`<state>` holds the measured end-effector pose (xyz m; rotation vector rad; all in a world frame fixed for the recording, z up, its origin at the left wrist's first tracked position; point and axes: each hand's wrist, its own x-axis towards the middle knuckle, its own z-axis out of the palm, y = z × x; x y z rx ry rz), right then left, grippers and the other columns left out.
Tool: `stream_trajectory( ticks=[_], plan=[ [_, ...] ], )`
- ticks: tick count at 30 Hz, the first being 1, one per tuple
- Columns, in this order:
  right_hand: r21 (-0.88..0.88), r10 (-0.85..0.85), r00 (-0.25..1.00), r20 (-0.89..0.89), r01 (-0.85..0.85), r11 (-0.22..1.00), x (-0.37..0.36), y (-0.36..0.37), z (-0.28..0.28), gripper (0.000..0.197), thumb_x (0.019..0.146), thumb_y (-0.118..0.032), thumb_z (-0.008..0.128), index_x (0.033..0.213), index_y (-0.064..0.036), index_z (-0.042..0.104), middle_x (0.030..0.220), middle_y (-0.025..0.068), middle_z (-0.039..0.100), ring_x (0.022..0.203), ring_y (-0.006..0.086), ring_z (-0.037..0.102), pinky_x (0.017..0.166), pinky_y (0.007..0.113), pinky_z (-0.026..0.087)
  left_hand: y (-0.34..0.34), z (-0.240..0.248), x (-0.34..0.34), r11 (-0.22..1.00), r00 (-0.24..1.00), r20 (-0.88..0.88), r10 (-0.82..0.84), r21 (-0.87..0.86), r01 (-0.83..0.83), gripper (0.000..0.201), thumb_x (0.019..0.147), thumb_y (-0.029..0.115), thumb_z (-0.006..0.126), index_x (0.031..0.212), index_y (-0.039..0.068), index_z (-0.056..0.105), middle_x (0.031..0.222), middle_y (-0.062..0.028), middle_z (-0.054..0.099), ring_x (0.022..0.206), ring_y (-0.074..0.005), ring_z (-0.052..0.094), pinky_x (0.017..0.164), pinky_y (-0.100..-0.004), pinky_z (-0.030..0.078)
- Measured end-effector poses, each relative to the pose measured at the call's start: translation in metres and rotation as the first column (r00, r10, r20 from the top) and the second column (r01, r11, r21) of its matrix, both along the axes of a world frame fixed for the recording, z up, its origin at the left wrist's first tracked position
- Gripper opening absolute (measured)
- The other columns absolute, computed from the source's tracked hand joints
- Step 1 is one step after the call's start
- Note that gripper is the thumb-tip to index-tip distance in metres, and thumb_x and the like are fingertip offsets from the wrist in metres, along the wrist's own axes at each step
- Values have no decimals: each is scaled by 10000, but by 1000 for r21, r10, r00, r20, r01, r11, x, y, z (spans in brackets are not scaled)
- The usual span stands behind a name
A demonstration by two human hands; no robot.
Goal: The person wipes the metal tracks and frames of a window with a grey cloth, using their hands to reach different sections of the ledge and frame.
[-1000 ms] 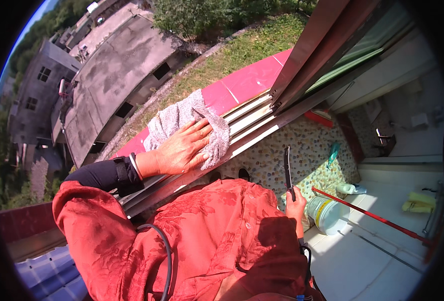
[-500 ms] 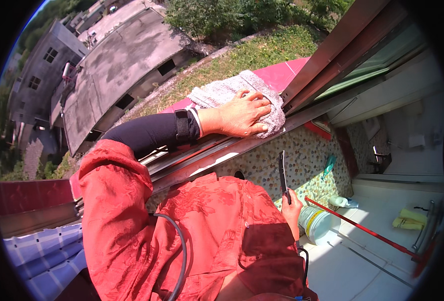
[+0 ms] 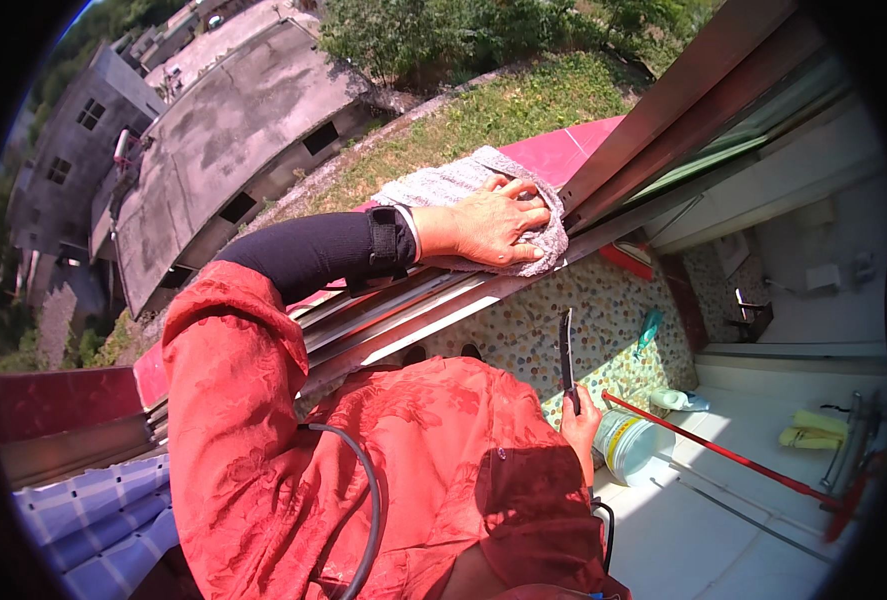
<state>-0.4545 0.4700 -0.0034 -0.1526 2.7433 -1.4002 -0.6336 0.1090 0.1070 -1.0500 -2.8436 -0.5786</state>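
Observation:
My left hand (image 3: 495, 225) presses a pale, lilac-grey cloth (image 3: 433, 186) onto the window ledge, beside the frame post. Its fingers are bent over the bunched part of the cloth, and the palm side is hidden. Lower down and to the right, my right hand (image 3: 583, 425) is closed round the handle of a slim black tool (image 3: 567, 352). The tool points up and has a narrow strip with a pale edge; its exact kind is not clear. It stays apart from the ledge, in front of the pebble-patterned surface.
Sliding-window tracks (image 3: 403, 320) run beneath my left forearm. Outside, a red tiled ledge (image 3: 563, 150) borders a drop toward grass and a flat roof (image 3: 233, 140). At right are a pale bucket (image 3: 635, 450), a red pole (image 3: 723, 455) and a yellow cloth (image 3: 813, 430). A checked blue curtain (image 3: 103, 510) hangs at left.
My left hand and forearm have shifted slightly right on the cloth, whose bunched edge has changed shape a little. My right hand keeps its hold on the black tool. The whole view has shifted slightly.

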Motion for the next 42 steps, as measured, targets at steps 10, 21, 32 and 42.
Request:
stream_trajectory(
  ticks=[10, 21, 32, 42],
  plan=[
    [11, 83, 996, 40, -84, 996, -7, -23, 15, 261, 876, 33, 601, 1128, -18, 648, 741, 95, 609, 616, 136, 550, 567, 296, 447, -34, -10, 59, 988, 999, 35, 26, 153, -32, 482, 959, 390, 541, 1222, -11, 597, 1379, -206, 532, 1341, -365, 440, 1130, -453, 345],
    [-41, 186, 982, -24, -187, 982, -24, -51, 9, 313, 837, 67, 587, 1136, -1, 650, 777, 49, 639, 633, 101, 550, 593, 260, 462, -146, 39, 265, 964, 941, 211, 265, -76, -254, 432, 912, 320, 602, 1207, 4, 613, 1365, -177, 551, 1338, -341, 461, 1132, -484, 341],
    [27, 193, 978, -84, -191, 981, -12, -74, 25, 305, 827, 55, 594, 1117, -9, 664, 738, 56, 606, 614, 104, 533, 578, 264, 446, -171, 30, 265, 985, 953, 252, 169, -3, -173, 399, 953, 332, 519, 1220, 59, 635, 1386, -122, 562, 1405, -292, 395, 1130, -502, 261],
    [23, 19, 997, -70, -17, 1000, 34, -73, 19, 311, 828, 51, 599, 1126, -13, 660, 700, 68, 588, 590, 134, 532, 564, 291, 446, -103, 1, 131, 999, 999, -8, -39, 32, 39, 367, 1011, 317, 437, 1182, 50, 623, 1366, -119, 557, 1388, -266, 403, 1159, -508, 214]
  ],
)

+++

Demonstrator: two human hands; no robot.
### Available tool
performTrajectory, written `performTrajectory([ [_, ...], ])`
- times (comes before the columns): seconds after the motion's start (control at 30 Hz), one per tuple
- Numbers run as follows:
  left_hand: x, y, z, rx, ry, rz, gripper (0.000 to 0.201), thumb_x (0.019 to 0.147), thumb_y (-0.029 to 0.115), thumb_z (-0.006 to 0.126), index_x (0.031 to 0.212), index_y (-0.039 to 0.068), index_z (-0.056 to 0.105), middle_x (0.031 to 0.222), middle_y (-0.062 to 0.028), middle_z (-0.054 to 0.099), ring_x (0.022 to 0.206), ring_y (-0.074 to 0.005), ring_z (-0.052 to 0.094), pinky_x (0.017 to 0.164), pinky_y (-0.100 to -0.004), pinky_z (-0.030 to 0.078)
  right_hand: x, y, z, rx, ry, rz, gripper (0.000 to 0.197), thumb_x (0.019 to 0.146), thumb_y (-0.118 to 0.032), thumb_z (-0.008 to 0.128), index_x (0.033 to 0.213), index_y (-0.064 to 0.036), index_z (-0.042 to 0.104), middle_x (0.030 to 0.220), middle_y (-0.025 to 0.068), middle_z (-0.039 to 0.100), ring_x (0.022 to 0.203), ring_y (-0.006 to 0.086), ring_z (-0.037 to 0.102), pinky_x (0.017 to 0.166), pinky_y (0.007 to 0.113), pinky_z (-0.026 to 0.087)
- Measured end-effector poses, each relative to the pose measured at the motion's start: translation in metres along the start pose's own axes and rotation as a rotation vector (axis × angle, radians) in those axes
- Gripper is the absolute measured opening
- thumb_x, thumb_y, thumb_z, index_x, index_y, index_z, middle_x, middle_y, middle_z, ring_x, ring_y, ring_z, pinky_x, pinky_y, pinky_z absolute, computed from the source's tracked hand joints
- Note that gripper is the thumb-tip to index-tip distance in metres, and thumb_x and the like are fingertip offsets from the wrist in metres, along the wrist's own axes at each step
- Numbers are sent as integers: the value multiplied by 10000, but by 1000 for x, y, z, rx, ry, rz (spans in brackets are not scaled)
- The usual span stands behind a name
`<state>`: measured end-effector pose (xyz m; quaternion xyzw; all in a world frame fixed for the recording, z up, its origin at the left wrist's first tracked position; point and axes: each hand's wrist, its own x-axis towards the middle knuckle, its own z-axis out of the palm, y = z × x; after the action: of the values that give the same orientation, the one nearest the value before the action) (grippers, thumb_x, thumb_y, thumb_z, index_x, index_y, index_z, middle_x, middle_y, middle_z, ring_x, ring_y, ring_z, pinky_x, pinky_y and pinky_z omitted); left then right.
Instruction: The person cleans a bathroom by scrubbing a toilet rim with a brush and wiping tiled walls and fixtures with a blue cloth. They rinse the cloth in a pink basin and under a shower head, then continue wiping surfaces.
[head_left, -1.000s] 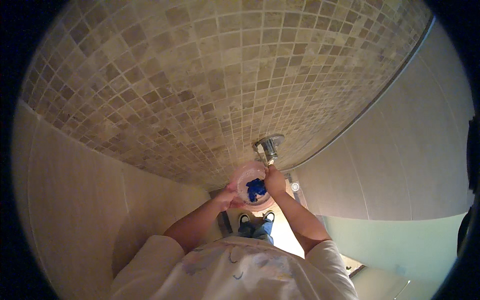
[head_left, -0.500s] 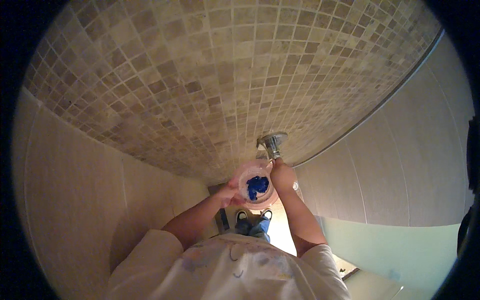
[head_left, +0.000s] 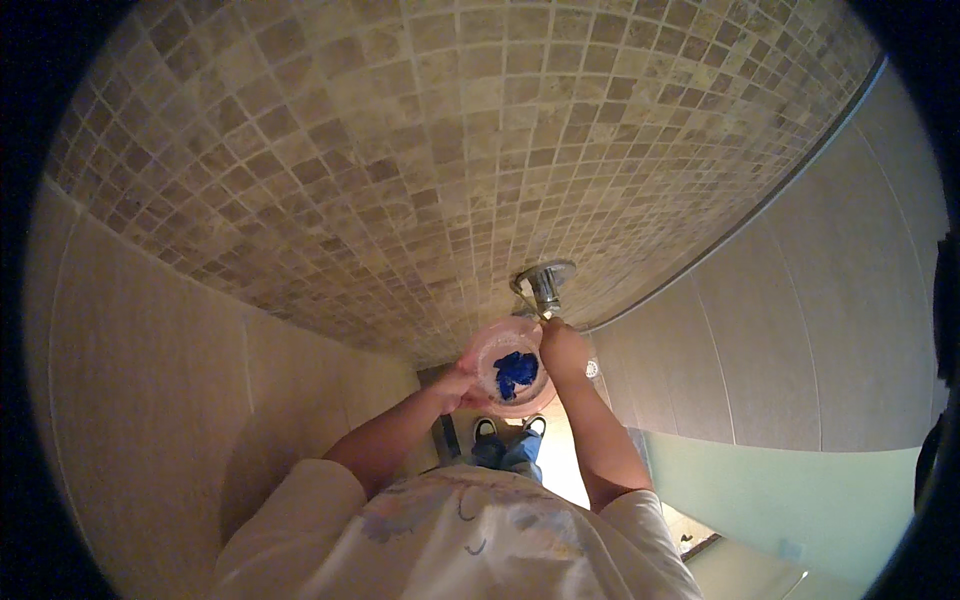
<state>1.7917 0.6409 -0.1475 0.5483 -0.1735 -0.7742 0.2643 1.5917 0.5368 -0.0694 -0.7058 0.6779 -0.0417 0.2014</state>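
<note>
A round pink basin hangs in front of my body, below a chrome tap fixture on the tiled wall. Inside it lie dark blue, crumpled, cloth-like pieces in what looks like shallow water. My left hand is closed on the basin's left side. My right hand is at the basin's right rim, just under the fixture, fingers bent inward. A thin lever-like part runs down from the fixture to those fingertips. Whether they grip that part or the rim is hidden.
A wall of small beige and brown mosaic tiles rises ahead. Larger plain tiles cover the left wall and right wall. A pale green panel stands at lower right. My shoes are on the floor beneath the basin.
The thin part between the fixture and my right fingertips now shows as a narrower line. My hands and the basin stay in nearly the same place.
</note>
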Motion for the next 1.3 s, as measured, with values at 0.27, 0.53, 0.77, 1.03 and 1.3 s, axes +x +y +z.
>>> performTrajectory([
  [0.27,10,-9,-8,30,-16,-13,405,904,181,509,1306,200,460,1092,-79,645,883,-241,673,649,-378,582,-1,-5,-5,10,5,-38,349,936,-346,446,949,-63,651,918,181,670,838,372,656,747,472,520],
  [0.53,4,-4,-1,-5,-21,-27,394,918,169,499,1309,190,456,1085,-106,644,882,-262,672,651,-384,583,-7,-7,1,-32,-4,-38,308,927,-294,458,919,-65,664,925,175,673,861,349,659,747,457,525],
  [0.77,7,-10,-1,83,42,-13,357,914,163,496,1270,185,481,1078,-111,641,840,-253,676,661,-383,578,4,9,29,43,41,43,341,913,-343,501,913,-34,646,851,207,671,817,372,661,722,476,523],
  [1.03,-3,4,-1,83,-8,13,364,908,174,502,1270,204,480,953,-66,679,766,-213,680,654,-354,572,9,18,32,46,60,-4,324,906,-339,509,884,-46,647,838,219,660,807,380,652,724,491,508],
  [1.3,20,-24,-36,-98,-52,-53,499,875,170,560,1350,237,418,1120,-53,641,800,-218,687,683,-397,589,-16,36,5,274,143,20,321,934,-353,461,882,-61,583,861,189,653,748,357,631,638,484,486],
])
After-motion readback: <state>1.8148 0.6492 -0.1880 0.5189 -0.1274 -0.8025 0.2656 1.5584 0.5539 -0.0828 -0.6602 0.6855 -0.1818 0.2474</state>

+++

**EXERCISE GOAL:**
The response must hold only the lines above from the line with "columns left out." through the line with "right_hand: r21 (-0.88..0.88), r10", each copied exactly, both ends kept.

**COMPLETED TASK:**
`<state>` holds the measured end-effector pose (xyz m; rotation vector rad; all in a world frame fixed for the recording, z up, its origin at the left wrist's first tracked position; point and axes: each hand's wrist, its own x-axis towards the middle knuckle, its own z-axis out of the palm, y = z × x; x y z rx ry rz), right then left, grippers and the other columns left out.
Tool: `stream_trajectory( ticks=[_], plan=[ [_, ...] ], )`
- ticks: tick count at 30 Hz, the first being 1, one per tuple
- Columns, in this order:
  right_hand: r21 (-0.88..0.88), r10 (-0.85..0.85), r00 (-0.25..1.00), r20 (-0.89..0.89), r01 (-0.85..0.85), r11 (-0.22..1.00), x (-0.37..0.36), y (-0.36..0.37), z (-0.28..0.28), gripper (0.000..0.197), thumb_x (0.019..0.146), thumb_y (-0.118..0.032), thumb_z (-0.008..0.128), index_x (0.033..0.213), index_y (-0.064..0.036), index_z (-0.042..0.104), middle_x (0.030..0.220), middle_y (-0.025..0.068), middle_z (-0.039..0.100), ring_x (0.022..0.203), ring_y (-0.006..0.086), ring_z (-0.037..0.102), pinky_x (0.017..0.166), pinky_y (0.007..0.113), pinky_z (-0.026..0.087)

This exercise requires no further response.